▶ [Your task] Go to the line below that has "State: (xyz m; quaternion", print it and each line after it exactly, and stop after the line that has "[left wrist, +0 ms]"; leave out pictures.

[Items listed in a dataset]
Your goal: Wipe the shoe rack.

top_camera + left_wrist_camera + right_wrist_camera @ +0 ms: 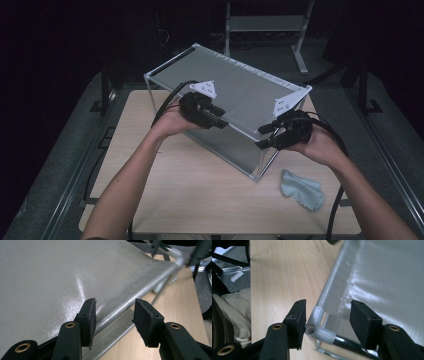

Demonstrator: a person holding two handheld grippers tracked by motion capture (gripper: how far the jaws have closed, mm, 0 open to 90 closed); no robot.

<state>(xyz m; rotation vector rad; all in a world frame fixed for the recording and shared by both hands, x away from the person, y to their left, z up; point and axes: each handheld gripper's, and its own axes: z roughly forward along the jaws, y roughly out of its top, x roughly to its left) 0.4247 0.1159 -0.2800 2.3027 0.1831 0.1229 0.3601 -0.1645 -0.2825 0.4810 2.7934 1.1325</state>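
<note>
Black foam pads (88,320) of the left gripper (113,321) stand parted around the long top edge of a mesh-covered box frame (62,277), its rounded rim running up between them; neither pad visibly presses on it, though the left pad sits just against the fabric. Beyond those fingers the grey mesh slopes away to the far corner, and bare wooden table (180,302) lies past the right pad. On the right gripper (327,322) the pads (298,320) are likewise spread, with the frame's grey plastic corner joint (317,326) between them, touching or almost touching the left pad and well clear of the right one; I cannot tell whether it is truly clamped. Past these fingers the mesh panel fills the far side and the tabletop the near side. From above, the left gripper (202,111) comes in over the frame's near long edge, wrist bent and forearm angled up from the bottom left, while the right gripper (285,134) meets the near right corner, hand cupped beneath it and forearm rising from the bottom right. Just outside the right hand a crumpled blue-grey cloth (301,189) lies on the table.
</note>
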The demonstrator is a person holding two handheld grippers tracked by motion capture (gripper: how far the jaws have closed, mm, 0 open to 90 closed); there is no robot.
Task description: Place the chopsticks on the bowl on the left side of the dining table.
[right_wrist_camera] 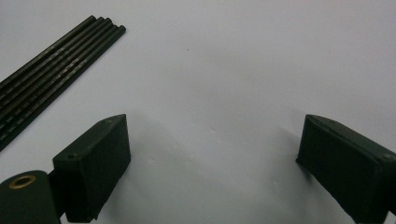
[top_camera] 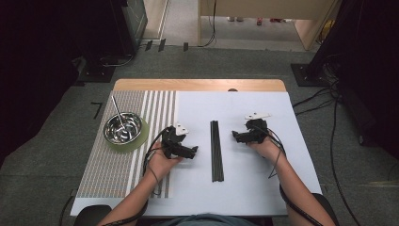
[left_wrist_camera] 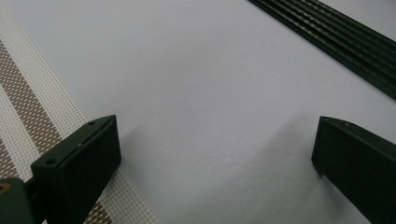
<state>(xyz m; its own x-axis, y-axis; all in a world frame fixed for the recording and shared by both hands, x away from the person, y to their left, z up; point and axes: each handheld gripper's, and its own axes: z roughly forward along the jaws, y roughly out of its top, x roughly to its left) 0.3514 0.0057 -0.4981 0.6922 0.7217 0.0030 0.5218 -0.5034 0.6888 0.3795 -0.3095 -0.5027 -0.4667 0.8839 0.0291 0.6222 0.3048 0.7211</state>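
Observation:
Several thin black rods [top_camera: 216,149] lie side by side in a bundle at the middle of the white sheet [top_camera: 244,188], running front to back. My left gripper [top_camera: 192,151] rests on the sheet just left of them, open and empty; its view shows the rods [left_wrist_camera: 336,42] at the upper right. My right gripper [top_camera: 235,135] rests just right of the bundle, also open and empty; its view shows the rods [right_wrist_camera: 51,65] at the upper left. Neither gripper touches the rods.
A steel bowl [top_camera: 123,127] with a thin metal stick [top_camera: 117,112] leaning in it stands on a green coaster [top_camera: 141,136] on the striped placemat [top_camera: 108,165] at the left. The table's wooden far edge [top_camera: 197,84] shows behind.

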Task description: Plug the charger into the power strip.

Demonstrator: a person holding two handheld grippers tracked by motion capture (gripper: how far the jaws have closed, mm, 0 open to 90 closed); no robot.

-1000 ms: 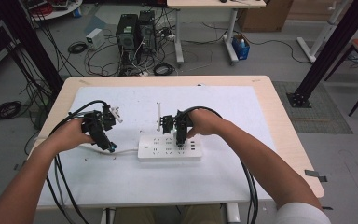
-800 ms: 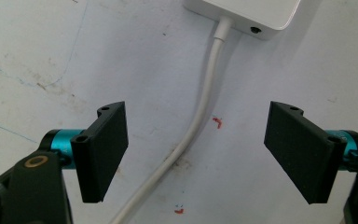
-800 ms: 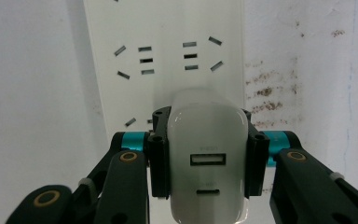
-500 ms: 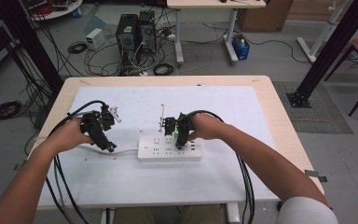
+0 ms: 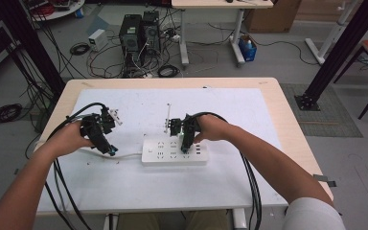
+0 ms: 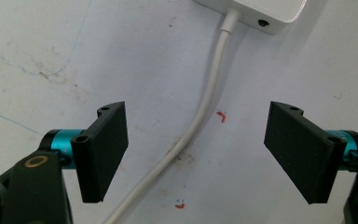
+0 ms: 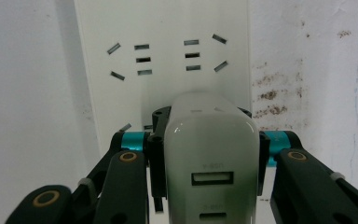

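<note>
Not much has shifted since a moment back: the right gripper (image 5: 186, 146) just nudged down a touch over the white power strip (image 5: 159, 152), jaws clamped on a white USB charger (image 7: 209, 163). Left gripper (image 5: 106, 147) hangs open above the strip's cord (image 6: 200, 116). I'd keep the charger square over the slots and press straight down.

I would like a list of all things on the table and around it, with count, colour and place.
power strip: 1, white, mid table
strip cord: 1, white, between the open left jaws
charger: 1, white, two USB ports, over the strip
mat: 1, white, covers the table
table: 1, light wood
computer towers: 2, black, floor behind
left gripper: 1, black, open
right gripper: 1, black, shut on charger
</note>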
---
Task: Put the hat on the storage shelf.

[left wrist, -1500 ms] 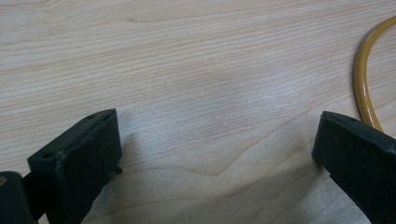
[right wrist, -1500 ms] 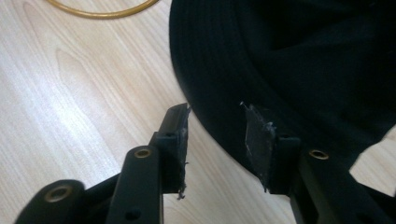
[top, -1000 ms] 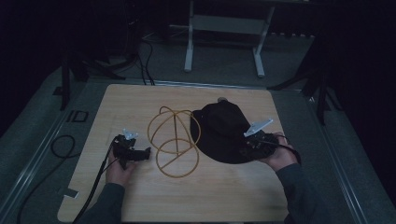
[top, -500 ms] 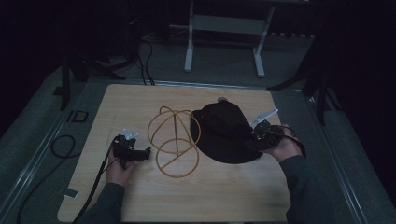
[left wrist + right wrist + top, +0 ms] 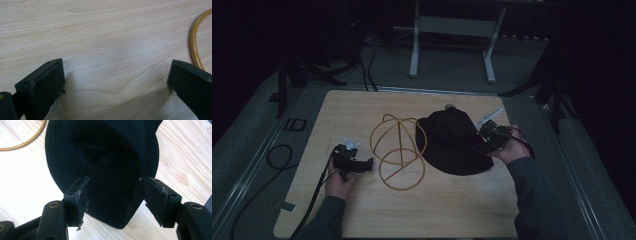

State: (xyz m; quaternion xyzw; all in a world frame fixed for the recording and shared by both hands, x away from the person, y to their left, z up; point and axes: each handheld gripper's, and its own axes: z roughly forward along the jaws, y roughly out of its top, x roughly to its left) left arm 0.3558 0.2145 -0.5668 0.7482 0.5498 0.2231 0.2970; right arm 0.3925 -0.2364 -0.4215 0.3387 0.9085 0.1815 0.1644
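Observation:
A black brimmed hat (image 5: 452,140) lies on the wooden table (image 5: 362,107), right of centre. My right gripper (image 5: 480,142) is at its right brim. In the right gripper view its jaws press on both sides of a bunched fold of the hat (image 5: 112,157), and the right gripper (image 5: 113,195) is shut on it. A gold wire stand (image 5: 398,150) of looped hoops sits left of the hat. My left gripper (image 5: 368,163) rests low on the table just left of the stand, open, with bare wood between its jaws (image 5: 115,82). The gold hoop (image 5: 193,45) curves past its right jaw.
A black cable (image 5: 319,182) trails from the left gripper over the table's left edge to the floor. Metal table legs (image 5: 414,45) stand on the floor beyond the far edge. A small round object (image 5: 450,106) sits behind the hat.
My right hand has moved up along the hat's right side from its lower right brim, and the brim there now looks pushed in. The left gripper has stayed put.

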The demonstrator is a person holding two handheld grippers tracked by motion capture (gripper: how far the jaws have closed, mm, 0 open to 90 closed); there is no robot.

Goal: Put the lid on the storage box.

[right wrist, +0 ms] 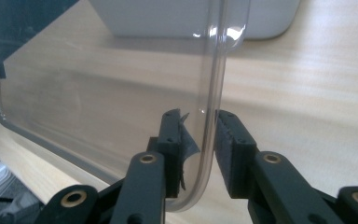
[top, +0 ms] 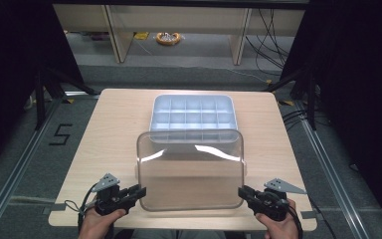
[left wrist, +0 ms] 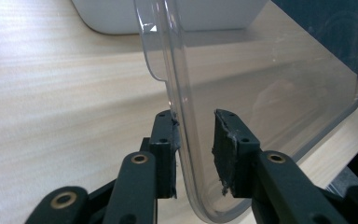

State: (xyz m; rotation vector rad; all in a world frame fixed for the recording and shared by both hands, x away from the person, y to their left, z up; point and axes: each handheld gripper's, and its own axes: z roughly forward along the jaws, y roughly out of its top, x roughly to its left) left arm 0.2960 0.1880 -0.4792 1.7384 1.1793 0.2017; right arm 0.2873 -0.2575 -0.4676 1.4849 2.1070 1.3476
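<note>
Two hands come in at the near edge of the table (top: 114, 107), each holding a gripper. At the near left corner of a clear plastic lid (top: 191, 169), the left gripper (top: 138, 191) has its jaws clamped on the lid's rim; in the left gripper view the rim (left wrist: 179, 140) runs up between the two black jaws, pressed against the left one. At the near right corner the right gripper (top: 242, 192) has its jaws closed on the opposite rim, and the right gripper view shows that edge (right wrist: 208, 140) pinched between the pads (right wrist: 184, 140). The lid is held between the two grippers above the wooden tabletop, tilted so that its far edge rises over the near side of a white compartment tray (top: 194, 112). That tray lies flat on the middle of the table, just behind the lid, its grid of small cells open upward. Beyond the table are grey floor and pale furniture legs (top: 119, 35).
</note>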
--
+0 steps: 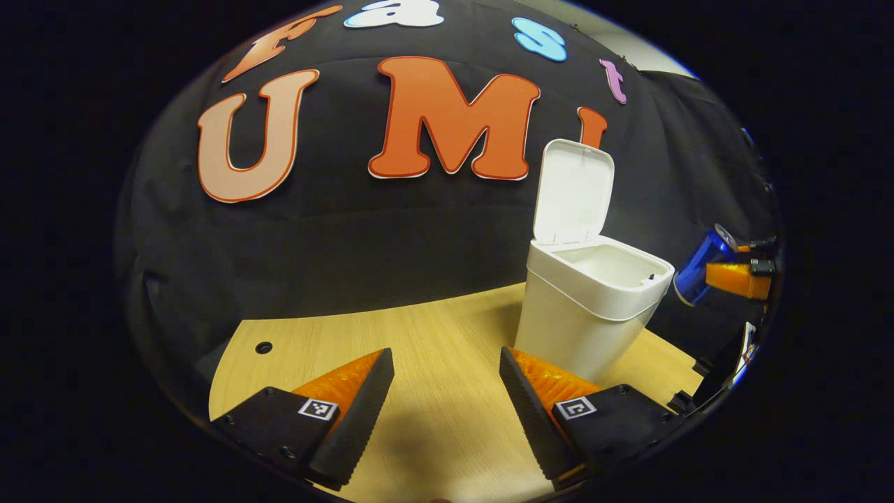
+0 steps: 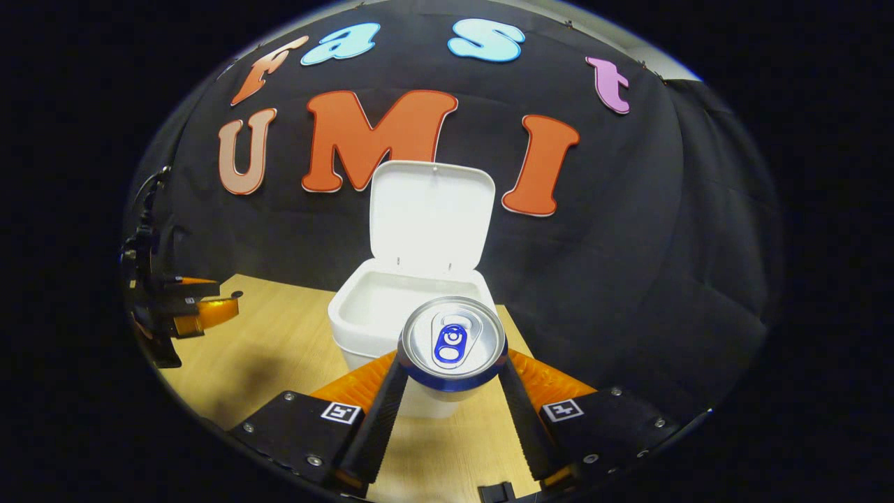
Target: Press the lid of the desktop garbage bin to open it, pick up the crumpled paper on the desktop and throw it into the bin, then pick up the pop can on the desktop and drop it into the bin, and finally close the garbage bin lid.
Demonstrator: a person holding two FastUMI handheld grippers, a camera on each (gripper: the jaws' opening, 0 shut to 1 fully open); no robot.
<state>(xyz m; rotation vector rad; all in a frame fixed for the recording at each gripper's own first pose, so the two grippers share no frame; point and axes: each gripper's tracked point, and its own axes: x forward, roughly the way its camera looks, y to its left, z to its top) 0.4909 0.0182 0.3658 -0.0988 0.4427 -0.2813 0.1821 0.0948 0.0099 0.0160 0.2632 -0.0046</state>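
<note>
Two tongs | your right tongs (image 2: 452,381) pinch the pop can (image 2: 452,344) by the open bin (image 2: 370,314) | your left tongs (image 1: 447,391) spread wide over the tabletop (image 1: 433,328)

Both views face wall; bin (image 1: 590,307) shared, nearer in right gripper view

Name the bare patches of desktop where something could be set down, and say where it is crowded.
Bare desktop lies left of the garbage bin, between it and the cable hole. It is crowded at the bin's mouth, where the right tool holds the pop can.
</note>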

▶ [Expected answer]
State: (xyz m; quaternion xyzw; all in a world frame fixed for the recording and shared by both hands, x away from the person, y to their left, z up; point and axes: each handheld gripper's, and its own axes: z roughly forward along the jaws, y roughly out of its top, x roughly to its left) left arm 0.3558 0.2145 -0.5668 0.7482 0.5498 0.2231 0.2970; right arm 0.3925 -0.2364 -0.4215 0.3387 0.9085 0.1815 0.1644
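Observation:
A black brimmed hat (image 5: 452,140) lies on the wooden table (image 5: 362,107), right of centre. My right gripper (image 5: 480,142) is at its right brim. In the right gripper view its jaws press on both sides of a bunched fold of the hat (image 5: 112,157), and the right gripper (image 5: 113,195) is shut on it. A gold wire stand (image 5: 398,150) of looped hoops sits left of the hat. My left gripper (image 5: 368,163) rests low on the table just left of the stand, open, with bare wood between its jaws (image 5: 115,82). The gold hoop (image 5: 193,45) curves past its right jaw.
A black cable (image 5: 319,182) trails from the left gripper over the table's left edge to the floor. Metal table legs (image 5: 414,45) stand on the floor beyond the far edge. A small round object (image 5: 450,106) sits behind the hat.
My right hand has moved up along the hat's right side from its lower right brim, and the brim there now looks pushed in. The left gripper has stayed put.
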
The demonstrator is a person holding two handheld grippers tracked by motion capture (gripper: how far the jaws have closed, mm, 0 open to 90 closed); there is no robot.

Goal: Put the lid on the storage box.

[right wrist, +0 ms] 
[top, +0 ms] 
[left wrist, +0 ms] 

The requested output has now been given in full.